=== Brief ===
An exact copy of the data below is required; return it in full.
§ §
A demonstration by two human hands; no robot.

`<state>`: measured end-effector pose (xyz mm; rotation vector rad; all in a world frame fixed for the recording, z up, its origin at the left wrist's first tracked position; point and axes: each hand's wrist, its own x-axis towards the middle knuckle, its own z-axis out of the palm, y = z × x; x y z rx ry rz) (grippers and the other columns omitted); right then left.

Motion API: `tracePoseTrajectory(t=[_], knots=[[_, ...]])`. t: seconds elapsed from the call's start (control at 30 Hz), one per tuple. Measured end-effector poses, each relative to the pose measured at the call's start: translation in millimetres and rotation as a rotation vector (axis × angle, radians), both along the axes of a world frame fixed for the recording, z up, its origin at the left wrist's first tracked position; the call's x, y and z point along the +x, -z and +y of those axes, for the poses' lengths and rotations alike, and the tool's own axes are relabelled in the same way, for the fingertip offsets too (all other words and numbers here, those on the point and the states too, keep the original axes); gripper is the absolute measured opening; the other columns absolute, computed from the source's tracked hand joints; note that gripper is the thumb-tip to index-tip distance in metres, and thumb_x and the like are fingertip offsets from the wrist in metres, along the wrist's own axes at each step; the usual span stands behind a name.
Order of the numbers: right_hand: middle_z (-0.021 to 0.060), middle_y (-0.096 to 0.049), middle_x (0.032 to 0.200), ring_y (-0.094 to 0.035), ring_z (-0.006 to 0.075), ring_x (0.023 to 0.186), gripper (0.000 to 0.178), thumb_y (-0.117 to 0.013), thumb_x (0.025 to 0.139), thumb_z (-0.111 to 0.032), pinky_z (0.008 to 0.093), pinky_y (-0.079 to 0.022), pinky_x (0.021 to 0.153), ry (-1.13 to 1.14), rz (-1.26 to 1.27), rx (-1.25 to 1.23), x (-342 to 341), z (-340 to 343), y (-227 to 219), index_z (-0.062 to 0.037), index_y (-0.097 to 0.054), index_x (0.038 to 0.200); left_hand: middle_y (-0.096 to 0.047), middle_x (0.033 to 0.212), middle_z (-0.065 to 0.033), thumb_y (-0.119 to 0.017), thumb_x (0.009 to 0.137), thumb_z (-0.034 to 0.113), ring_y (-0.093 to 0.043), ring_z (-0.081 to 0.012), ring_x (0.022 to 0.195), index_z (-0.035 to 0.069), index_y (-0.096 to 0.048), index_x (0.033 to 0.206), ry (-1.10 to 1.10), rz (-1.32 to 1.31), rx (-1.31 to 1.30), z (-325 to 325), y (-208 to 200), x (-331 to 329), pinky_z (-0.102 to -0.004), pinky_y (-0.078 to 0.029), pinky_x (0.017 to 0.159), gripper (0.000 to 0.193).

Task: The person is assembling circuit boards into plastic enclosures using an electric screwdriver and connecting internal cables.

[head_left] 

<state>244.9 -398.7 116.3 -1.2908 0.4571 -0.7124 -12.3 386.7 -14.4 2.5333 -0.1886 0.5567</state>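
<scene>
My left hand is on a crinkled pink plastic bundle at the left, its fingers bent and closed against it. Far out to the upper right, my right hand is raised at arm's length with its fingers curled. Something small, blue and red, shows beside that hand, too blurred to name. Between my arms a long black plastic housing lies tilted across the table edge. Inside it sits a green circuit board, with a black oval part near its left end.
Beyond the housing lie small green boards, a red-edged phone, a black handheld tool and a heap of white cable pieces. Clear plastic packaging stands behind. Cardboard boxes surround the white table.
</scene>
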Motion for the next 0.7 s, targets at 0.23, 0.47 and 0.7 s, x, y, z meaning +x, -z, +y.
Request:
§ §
=== Completed task ===
A demonstration by two human hands; no robot.

`<state>`: measured end-effector pose (xyz mm; rotation vector rad; all in a world frame fixed for the recording, z up, its origin at the left wrist's first tracked position; point and axes: each hand's wrist, its own x-axis towards the middle knuckle, its own z-axis out of the palm, y = z × x; x y z rx ry rz) (grippers and the other columns omitted); right then left.

Motion API: `tracePoseTrajectory(t=[_], knots=[[_, ...]])`. t: seconds elapsed from the call's start (control at 30 Hz), one per tuple. Measured end-effector poses, each relative to the pose measured at the call's start: translation in millimetres and rotation as a rotation vector (axis × angle, radians), both along the axes of a world frame fixed for the recording, z up, its origin at the left wrist's first tracked position; the call's x, y and z point along the +x, -z and +y of those axes, for the poses' lengths and rotations alike, and the tool's own axes are relabelled in the same way, for the fingertip offsets too (all other words and numbers here, those on the point and the states too, keep the original axes); gripper is the absolute measured opening; the other columns absolute, computed from the source's tracked hand joints; note that gripper is the thumb-tip to index-tip distance in metres, and thumb_x and the like are fingertip offsets from the wrist in metres, along the wrist's own axes at each step; the usual span stands behind a name.
Order of the numbers: right_hand: middle_z (-0.021 to 0.060), middle_y (-0.096 to 0.049), middle_x (0.032 to 0.200), ring_y (-0.094 to 0.035), ring_z (-0.006 to 0.075), ring_x (0.023 to 0.186), gripper (0.000 to 0.178), thumb_y (-0.117 to 0.013), thumb_x (0.025 to 0.139), thumb_z (-0.111 to 0.032), pinky_z (0.008 to 0.093), pinky_y (-0.079 to 0.022), pinky_x (0.021 to 0.153), ry (-1.13 to 1.14), rz (-1.26 to 1.27), rx (-1.25 to 1.23), x (-342 to 341), z (-340 to 343), y (-227 to 219), index_z (-0.062 to 0.037), index_y (-0.097 to 0.054), index_x (0.038 to 0.200); left_hand: middle_y (-0.096 to 0.047), middle_x (0.033 to 0.212), middle_z (-0.065 to 0.033), thumb_y (-0.119 to 0.017), thumb_x (0.009 to 0.137), thumb_z (-0.034 to 0.113), ring_y (-0.093 to 0.043), ring_z (-0.081 to 0.012), ring_x (0.022 to 0.195), index_z (-0.035 to 0.069), index_y (-0.096 to 0.048), index_x (0.033 to 0.206), ry (-1.10 to 1.10), rz (-1.32 to 1.31), rx (-1.31 to 1.30), z (-325 to 325), y (-208 to 200), x (-331 to 329), pinky_z (-0.102 to -0.004), pinky_y (-0.078 to 0.029), pinky_x (0.017 to 0.159), gripper (0.000 to 0.193).

Task: The person is assembling circuit boards into plastic enclosures using an electric screwdriver and connecting internal cables.

[head_left] 

<state>244.9 -398.7 116.3 -1.2908 0.4571 -0.7124 -12.3 386.7 -14.4 2.5333 -0.1886 0.5567</state>
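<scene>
My left hand is on a crinkled pink plastic bundle at the left, its fingers bent and closed against it. Far out to the upper right, my right hand is raised at arm's length with its fingers curled. Something small, blue and red, shows beside that hand, too blurred to name. Between my arms a long black plastic housing lies tilted across the table edge. Inside it sits a green circuit board, with a black oval part near its left end.
Beyond the housing lie small green boards, a red-edged phone, a black handheld tool and a heap of white cable pieces. Clear plastic packaging stands behind. Cardboard boxes surround the white table.
</scene>
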Motion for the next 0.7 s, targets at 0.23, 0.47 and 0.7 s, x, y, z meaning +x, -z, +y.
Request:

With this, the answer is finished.